BEGIN Supplied material

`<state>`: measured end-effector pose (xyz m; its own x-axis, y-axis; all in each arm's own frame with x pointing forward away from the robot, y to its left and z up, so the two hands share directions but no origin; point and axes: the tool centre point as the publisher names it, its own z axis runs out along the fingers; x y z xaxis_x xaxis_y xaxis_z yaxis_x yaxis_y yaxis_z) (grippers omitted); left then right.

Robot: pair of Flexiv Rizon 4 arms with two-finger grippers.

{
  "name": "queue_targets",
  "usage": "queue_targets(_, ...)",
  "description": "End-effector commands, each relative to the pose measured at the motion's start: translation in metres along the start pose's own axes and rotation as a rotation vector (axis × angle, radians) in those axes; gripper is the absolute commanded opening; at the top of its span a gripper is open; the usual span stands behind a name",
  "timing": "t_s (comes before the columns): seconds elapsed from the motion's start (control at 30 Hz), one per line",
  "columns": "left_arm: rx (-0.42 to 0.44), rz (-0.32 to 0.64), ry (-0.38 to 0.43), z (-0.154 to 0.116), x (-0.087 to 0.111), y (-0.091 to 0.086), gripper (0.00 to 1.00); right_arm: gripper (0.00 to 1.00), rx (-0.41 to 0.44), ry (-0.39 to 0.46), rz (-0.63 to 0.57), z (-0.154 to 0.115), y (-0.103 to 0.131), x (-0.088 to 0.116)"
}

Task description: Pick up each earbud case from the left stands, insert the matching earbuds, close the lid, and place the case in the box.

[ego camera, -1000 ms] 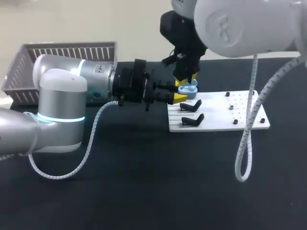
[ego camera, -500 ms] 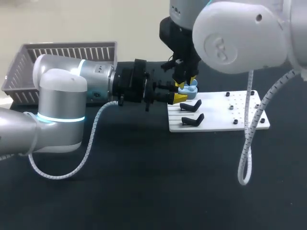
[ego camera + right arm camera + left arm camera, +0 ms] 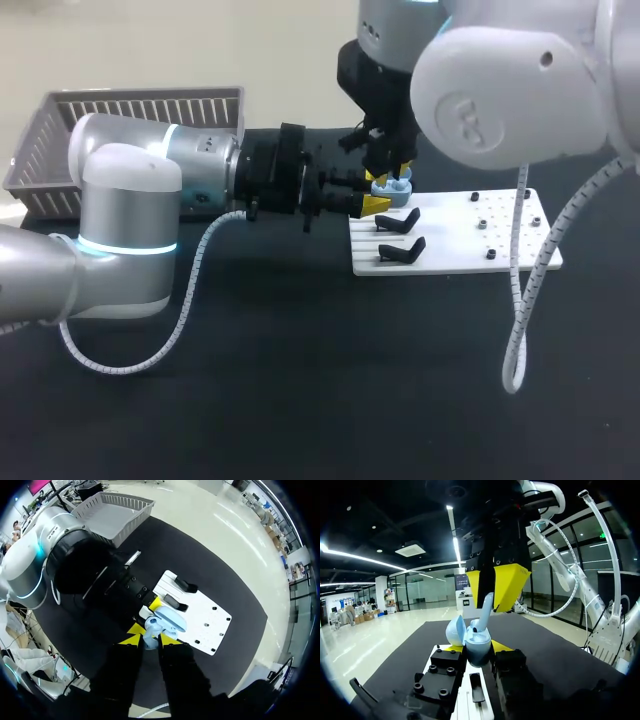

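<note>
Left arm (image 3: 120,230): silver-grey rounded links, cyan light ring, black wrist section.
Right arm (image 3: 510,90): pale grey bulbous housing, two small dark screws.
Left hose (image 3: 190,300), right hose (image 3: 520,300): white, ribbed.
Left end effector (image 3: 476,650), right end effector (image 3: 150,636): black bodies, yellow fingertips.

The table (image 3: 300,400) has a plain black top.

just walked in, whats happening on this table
The left gripper holds a light blue earbud case, lid open, above the white board. The right gripper hangs over it from above, pinching an earbud whose lower end is at the case's opening. Two black stands sit on the board, and the grey basket is at the back left.
</note>
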<state>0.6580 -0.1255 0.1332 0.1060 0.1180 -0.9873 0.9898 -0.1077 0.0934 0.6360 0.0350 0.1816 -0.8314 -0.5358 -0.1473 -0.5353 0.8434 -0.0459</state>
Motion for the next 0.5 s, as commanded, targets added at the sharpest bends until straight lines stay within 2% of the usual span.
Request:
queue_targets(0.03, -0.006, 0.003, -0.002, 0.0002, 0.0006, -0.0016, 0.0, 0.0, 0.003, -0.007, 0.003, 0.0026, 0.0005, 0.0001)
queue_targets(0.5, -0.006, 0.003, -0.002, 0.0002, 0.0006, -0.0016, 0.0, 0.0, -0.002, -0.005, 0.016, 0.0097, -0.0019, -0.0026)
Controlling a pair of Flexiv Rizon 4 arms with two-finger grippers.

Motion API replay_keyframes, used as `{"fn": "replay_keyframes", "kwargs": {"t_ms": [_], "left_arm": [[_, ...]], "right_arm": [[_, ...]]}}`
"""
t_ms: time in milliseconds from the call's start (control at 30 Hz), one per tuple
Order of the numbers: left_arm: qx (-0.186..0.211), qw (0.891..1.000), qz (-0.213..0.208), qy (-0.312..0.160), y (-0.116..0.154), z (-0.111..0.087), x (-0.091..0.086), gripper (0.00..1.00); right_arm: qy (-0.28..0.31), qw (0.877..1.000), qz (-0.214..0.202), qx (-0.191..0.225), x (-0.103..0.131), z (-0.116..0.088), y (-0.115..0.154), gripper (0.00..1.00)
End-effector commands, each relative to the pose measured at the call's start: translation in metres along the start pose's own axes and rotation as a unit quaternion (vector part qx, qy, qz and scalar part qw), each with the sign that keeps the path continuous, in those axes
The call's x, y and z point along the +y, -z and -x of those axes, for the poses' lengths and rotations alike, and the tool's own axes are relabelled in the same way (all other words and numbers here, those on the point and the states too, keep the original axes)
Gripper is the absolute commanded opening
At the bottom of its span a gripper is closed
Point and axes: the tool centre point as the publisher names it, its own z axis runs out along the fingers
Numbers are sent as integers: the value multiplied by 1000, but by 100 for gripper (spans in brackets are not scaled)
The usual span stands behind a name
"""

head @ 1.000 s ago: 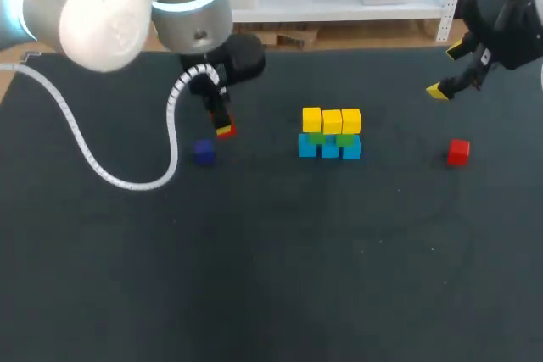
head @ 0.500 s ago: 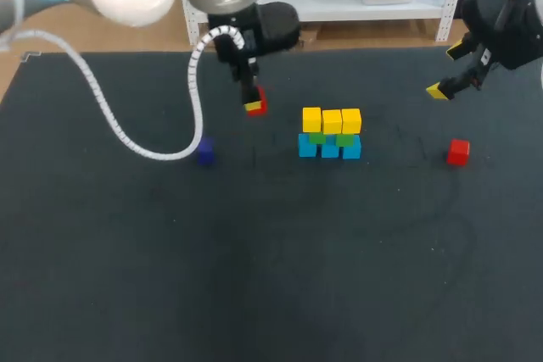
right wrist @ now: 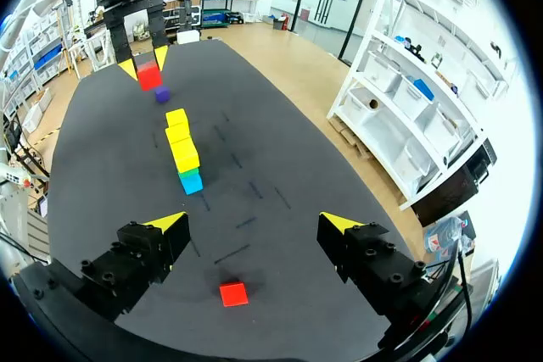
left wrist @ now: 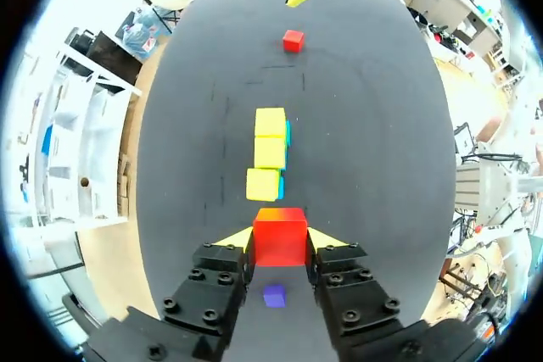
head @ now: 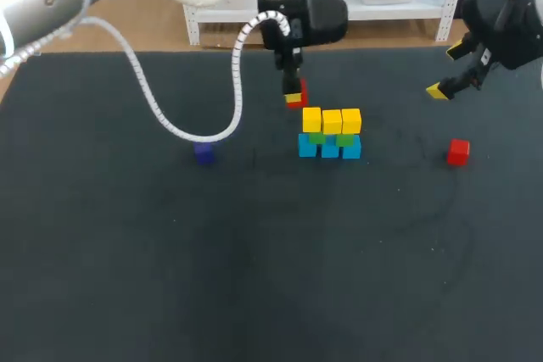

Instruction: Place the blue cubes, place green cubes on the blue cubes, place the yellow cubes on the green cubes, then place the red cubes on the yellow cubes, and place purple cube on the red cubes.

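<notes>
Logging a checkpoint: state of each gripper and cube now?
left gripper: shut on held red cube
held red cube: in the air by the stack, unplaced
right gripper: open, empty
blue cubes: row on the table, stack's base
green cubes: on the blue cubes
yellow cubes: three on top, bare
loose red cube: on the table, apart
purple cube: on the table, apart
</notes>
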Motion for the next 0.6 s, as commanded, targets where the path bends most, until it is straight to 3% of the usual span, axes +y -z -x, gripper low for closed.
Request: {"fn": "replay_keyframes", "kwargs": {"t_ms": [33, 600], "left_arm": [[36, 999, -14, -3, -4, 15, 9, 0], [51, 998, -9, -27, -28, 32, 0, 0]], "right_arm": [[0, 1000, 2, -2, -1, 0, 0, 100], [0, 1000, 2, -2, -1, 0, 0, 100]]}}
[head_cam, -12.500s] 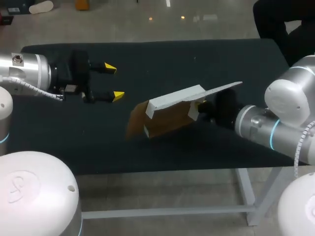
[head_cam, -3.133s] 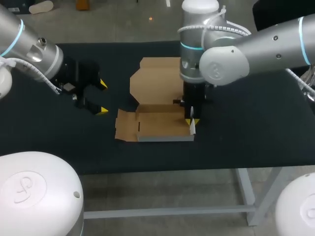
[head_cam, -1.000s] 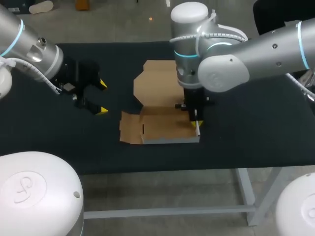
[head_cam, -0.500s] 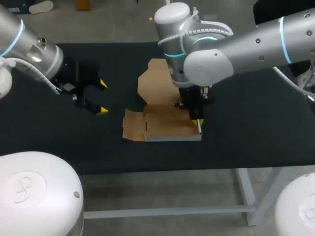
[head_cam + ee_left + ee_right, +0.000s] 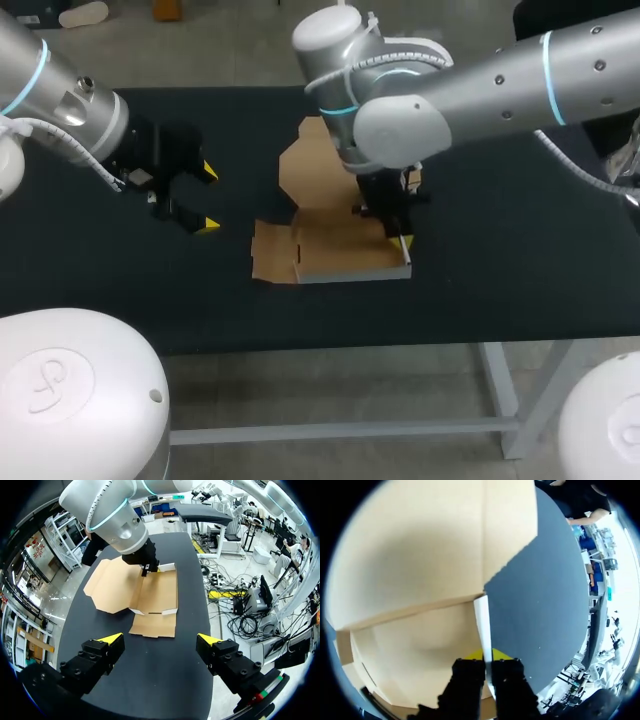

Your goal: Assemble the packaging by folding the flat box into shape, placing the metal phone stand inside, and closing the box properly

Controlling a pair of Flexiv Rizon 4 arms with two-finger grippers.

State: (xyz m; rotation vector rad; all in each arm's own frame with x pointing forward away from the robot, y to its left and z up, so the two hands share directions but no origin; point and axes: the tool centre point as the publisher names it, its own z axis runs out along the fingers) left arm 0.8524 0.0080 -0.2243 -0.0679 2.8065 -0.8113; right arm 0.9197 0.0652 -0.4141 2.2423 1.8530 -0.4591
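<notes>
The partly folded cardboard box (image 5: 335, 258) lies brown side up at the table's middle, its lid flap (image 5: 312, 168) spread flat behind it. My right gripper (image 5: 401, 240) points down at the box's right end, shut on the thin white side wall (image 5: 482, 617), which stands upright between its fingers (image 5: 487, 656). My left gripper (image 5: 206, 199) hovers open left of the box, with nothing in it. In the left wrist view the box (image 5: 159, 591) lies ahead of the open left gripper (image 5: 160, 640). No metal phone stand is in view.
The black table (image 5: 500, 250) carries only the box. A loose end flap (image 5: 270, 262) sticks out flat on the box's left side, toward my left gripper. The table's front edge (image 5: 400, 335) runs close below the box.
My right arm has swung its upper part to the left while holding the side wall, and the box has slid slightly to the right. The left arm has not moved.
</notes>
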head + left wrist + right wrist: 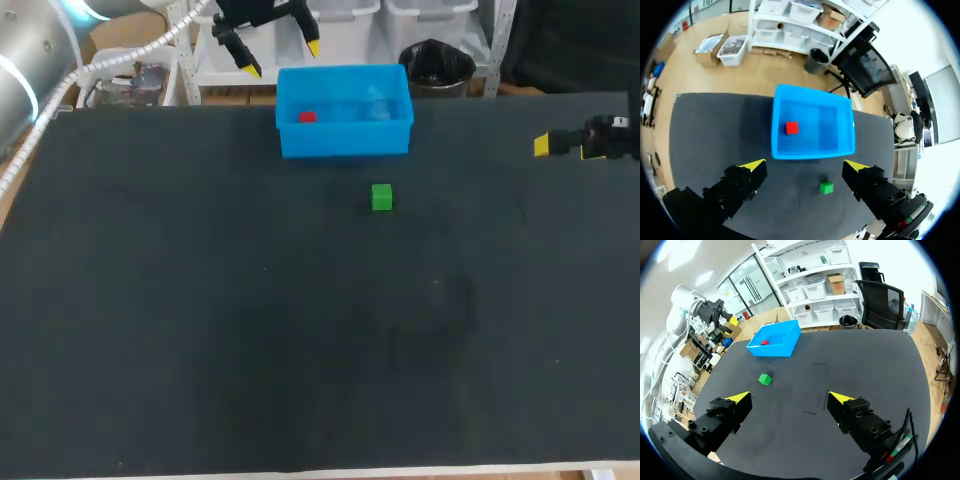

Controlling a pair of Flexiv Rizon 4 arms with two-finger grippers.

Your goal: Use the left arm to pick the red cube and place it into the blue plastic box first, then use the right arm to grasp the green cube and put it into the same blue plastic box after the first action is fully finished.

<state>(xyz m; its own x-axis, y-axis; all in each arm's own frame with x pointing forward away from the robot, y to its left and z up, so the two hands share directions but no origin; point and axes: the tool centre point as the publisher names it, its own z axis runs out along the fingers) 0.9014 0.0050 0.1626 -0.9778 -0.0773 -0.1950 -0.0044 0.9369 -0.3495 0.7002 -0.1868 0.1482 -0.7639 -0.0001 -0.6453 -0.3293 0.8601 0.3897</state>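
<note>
left gripper (805, 165): fingers spread wide, holding nothing
red cube (792, 128): inside the blue plastic box (812, 92), ahead of the left fingers
green cube (826, 188): on the black table (300, 350), under the gap between the left fingers, near the box but apart
right gripper (790, 398): fingers wide apart, empty, green cube well ahead

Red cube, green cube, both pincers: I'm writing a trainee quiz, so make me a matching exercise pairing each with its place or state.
1. red cube
2. green cube
3. left pincer
4. right pincer

A. open, at the right edge of the table
B. on the table, outside the blue plastic box
C. open, raised by the far left corner of the blue plastic box
D. inside the blue plastic box

Pairs: 1-D, 2-B, 3-C, 4-A
</note>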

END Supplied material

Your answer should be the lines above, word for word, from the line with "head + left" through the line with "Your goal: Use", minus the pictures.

head + left wrist + right wrist: 

Controlling a pair of Flexiv Rizon 4 arms with two-finger grippers.

Your goal: Use the left arm to pick the red cube and place it into the blue plastic box first, then use the right arm to grasp the green cube and put it into the same blue plastic box after the first action is fully finished.

This completes the answer to the exercise.